Read the whole thing.


Upcoming events

Next week, I'm off down south for a couple of days. The purpose of the visit is to attend a conference to which I've been invited. This promises to be fun, with a positively stellar list of speakers:

  • Phil Jones
  • Andrew Watson (of "Morano is an asshole" fame)
  • Mike Lockwood (of "Svensmark is all wrong" fame)
  • Henrik Svensmark (of "no I'm not" fame)
  • Nils Axel Morner
  • Ian Plimer
  • John Mitchell (of "no IPCC working papers" fame)
  • Nigel Lawson
  • Vaclav Klaus

The balance of speakers is not quite right, with nobody there to put the Stern review side of the economic arguments, but it's hard to argue with the calibre of speaker the organisers have recruited. The suggestion in the invitation was that the organisers see the event as forming an opportunity for compromise between the two sides of the global warming debate.
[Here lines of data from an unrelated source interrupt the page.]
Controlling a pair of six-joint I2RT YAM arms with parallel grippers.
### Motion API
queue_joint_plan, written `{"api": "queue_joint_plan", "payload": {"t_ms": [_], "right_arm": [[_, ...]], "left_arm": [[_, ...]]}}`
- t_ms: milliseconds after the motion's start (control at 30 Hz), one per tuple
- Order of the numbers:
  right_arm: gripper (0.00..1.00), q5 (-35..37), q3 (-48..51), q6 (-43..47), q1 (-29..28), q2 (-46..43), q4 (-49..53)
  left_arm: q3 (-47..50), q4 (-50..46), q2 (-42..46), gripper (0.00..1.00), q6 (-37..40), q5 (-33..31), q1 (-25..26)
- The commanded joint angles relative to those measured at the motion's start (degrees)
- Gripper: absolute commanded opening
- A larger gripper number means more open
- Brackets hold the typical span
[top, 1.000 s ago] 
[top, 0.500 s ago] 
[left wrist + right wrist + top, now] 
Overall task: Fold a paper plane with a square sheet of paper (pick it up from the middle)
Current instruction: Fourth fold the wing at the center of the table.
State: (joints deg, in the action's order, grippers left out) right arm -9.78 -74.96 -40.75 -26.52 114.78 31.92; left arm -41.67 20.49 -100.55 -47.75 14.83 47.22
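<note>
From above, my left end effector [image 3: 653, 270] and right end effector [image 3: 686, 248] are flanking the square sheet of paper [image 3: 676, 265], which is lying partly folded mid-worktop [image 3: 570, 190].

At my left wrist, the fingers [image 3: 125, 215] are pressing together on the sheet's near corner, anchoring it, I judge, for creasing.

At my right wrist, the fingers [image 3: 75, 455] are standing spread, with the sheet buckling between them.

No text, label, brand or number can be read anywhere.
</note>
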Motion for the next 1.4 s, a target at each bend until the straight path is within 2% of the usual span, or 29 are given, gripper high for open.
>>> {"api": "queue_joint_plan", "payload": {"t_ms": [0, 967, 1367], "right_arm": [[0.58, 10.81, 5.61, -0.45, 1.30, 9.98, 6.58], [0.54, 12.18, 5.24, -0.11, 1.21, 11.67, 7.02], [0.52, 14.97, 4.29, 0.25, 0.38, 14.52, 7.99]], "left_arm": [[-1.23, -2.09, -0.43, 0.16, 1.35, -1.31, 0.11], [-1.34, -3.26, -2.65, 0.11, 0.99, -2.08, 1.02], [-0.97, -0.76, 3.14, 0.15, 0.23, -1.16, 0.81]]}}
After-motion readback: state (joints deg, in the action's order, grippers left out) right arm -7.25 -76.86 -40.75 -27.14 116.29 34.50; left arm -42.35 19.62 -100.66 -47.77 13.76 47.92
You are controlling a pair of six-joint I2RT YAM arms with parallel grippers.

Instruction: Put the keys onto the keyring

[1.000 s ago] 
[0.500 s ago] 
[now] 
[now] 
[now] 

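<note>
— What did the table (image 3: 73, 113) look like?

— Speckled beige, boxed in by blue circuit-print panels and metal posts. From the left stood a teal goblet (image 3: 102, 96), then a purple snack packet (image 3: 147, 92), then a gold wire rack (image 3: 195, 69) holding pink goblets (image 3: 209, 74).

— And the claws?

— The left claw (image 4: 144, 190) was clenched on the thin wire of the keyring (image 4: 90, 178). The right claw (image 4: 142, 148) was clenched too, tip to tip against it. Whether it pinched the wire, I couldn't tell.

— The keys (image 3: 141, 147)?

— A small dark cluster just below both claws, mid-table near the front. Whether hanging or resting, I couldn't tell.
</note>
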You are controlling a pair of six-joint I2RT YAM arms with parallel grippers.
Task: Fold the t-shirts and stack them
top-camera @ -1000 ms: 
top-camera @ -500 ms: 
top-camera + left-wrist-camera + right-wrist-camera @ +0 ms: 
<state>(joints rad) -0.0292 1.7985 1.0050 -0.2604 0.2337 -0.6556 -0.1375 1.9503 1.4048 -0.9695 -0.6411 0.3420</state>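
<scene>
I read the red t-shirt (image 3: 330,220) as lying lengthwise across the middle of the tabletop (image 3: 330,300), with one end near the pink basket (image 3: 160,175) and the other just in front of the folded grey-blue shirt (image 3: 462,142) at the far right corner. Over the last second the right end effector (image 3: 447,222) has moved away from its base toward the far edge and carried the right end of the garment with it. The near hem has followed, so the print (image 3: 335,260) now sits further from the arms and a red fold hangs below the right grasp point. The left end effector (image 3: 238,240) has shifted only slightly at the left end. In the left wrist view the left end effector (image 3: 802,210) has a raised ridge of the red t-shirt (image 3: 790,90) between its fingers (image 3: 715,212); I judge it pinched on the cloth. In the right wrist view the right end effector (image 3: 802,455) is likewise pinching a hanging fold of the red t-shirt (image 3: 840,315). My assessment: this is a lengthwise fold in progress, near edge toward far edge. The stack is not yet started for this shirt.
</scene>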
I will try to liveblog at least some of the proceedings on Tuesday, wifi availability and battery life permitting. Josh will be on hand to do the visuals.

If anyone wants to help defray the cost of the trip, your contributions to the tip box will be gratefully received.

[The conference is invitation-only, but Phil Jones is doing a repeat of his talk at the University of Lancaster on Friday (h/t Aztek) for those who are interested.]



Oz chief scientist: I'm a lobbyist

If anyone was under any illusions about the true role of government chief scientists, this interview with the new occupant of that role in the Australian civil service should dispel them.

Science advocate

Chubb says that he will be a proactive lobbyist for science, helping the government and the public to appreciate the role of science in coping with the major challenges facing society. Doing this, he says, should help to insulate science from budget cuts. "If we can get science and its value to the community sufficiently high up the priority list," he says, "the job should be half-made each year before you go into bat for specifics."

Commendable honesty, but why on earth should scientists have their own lobbyists on the inside of government? This reminds me of the recent scandals here in the UK, where healthcare trusts were revealed to be paying for union reps out of the public purse. Paying for union reps and paying for lobbyists does not seem materially different to me. Either way, these recipients of all this public largesse are not working for the benefit of the people but for themselves and their pals.

I wonder if Sir John Beddington also sees himself as a union rep for the scientific community who just happens to be paid out of public coffers?